The Canadian journal of infectious diseases & medical microbiology = Journal canadien des maladies infectieuses et de la microbiologie medicale, 2026:5112699.
BACKGROUND: The extensive use of antibiotics for treating infectious diseases leads to their release into the environment, which in turn results in antibiotic pollution and thereby facilitates the dissemination of antibiotic-resistance genes (ARGs). Recently, despite the implementation of strict antibiotic usage restrictions, the accumulation of ARGs and multidrug-resistant bacteria in the aquaculture environment continues to show a trend of persistent spread.
METHODS: The W2 strain was isolated in the presence of 32 μg/mL doxycycline. A broth microdilution assay was employed to determine the minimum inhibitory concentrations. Whole-genome sequencing was conducted to characterize ARGs and their mobility through bioinformatics analysis. The spread of ARGs was detected by conjugation assays.

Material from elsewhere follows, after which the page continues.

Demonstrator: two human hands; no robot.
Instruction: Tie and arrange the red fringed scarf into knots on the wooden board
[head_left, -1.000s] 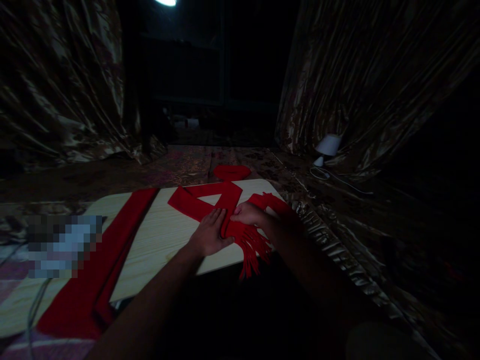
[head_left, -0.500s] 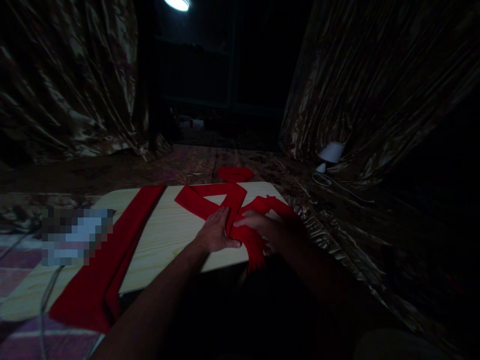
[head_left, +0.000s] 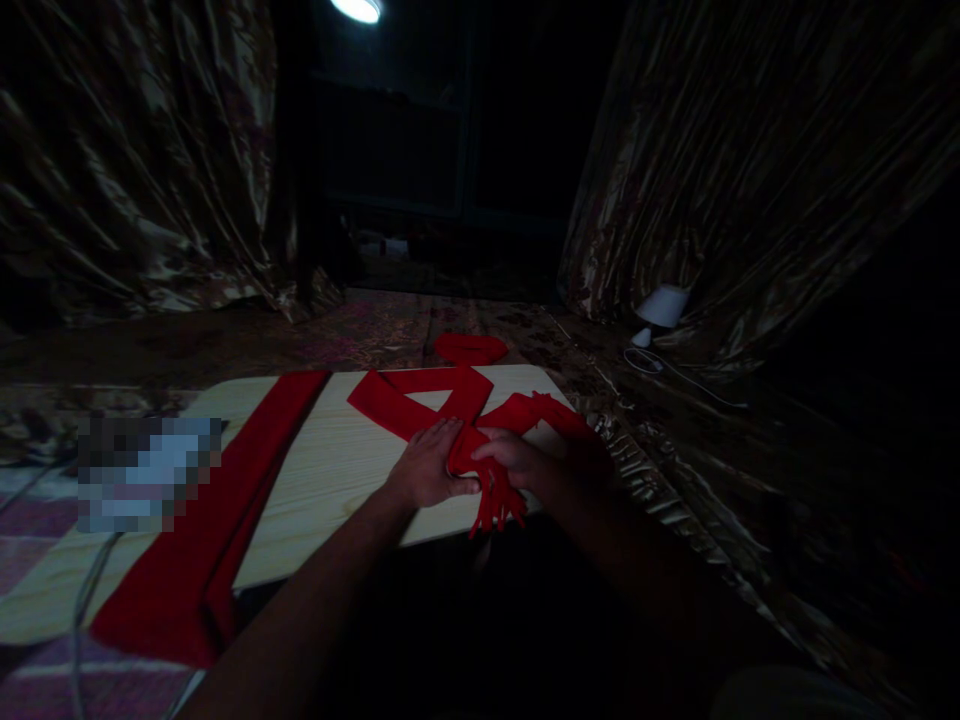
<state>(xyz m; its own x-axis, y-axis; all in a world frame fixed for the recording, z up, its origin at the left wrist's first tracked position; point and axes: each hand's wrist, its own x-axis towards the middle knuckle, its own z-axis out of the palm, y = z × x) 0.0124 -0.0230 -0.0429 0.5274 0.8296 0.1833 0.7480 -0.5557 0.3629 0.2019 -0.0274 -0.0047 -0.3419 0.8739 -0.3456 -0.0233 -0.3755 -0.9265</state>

RESULTS: W2 strain was isolated from the wastewater of a crucian carp aquaculture plant in Jinan, China, and identified as Proteus mirabilis. W2 genome contained a 190,320 bp antibiotic-resistance-conferring integrative and conjugative element (ICE), named ICEPmiW2. ICEPmiW2 contains 21 ARGs, 14 conjugative transposon protein-encoding genes, and one complex type I integron. No transconjugants were obtained using W2 as the donor strain and Escherichia coli 25DN as the recipient strain. However, evolutionary analysis revealed that ICEPmiW2 likely evolved from ICEs of other P. mirabilis strains.
CONCLUSIONS: The multiple-antibiotic-resistant P. mirabilis W2 strain with potential pathogenicity to aquatic animals was isolated, and the antibiotic-resistance-conferring ICEPmiW2 was identified in P. mirabilis W2. Our findings suggest that ICEPmiW2 of P. mirabilis W2 can potentially spread ARGs among environmental P. mirabilis strains.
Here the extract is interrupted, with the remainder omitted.